» **Problem**:
The pictures get left out, but everything else in the listing below must be duplicated exactly.

Data START

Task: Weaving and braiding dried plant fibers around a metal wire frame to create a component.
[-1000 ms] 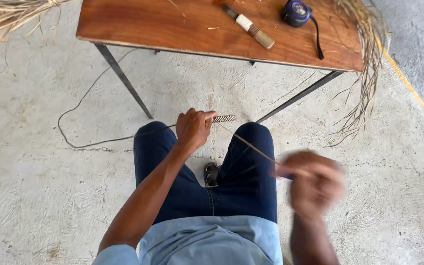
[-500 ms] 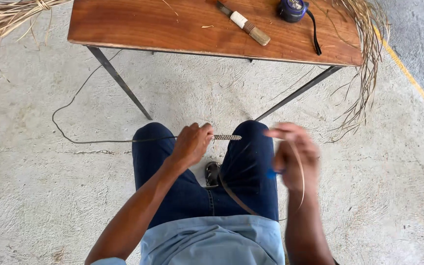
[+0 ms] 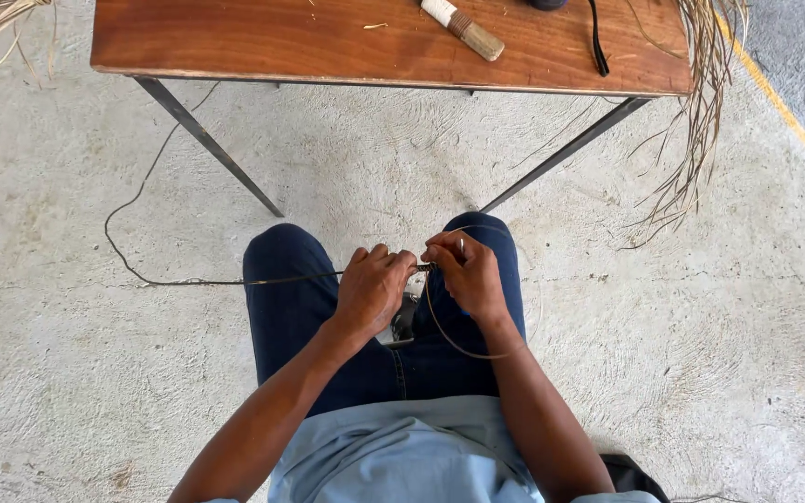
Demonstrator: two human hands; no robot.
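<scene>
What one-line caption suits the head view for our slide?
Seated person's left hand and right hand meet over a thin dark braided cord below a brown wooden table.

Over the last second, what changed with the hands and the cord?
The right hand swung in from out at the side to meet the left hand above the knees, and both now pinch the thin cord, a loop hanging below. The left hand kept its grip. The wooden table and the tool on it stayed put.
</scene>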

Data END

» **Solved exercise**:
Task: Weaving and braiding dried plant fibers around a metal wire frame to create a component.
[-1000 ms] 
[-500 ms] 
[+0 ms] 
Demonstrator: two human hands; no robot.
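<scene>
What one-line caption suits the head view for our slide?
Seated person's left hand and right hand meet over a thin dark braided cord below a brown wooden table.

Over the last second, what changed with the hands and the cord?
The right hand swung in from out at the side to meet the left hand above the knees, and both now pinch the thin cord, a loop hanging below. The left hand kept its grip. The wooden table and the tool on it stayed put.
</scene>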

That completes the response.